Il telaio della Checkpoint SL 6 è in fibra di carbonio OCLV500, con disaccoppiatore posteriore IsoSpeed (il sistema brevettato Trek, che svincola il tubo sella dal tubo orizzontale, garantendogli la flessibilità verticale necessaria ad assorbire le vibrazioni trasmesse dal terreno). La trasmissione è SRAM Rival AXS con corona da 44 e pacco pignoni 10-44 a 12 velocità. Il cockpit ha attacco da 90 mm e manubrio da 420 mm. Il telaio presenta diversi attacchi dedicati a una borsa da telaio, tre portaborraccia e portapacchi, oltre a un vano portaoggetti, ricavato nel tubo obliquo.
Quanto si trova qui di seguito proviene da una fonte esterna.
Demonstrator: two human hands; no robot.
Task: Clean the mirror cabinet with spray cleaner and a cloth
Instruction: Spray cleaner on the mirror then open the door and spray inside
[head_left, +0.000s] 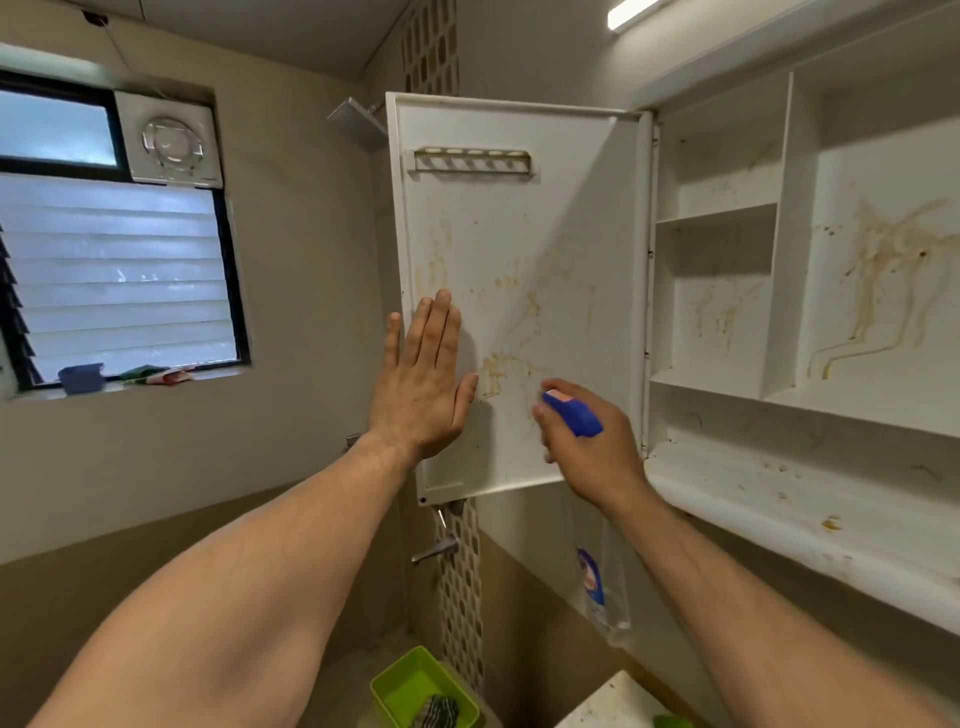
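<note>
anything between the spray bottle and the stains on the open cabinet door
Nothing visible. The spray bottle, gripped by the right hand, sits close to the brown stains on the cabinet door; the left hand lies flat on the door left of them.

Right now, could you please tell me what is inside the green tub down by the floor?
A dark-and-white striped cloth lies in the green tub; whatever is under the cloth is covered, and the picture's edge cuts off the tub's near end.
</note>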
La Trek Checkpoint SL 6 pesa poco più di 9 kg (in taglia 56) e costa 4.919 euro.

bici trek checkpoint vista laterale in bosco innevato

Foto Martina Folco Zambelli | HLMPHOTO

Mi piacciono le biciclette, tutte, e mi piace pedalare. Mi piace ascoltare le belle storie di uomini e di bici, e ogni tanto raccontarne qualcuna. L'amore è nato sulla sabbia, con le biglie di Bitossi e De Vlaeminck ed è maturato sui sentieri del Mottarone in sella a una Specialized Rockhopper, rossa e rigida. Avevo appena cominciato a scrivere di neve quando rimasi folgorato da quelle bici reazionarie con le ruote tassellate, i manubri larghi e i nomi americani. Da quel momento in poi fu solo Mountain Bike, e divenne anche il mio lavoro. Un lavoro bellissimo, che culminò con la direzione di Tutto MTB. A quei tempi era la Bibbia. Dopo un po' di anni la vita e la penna parlarono di altro, ma il cuore rimase sempre sui pedali. Le mountain bike diventarono front, full, in alluminio, in carbonio, le ruote si ingrandirono e le escursioni aumentarono, e io maturavo come loro. Cominciai a frequentare anche l'asfalto, scettico ma curioso. Iscrivendomi alle gare per pedalare senza le auto a fare paura. Poi, finalmente arrivò il Gravel, un meraviglioso dejavu, un tuffo nelle vecchie emozioni. La vita e la penna nel frattempo erano tornate a parlare di pedali: il cerchio si era meravigliosamente chiuso.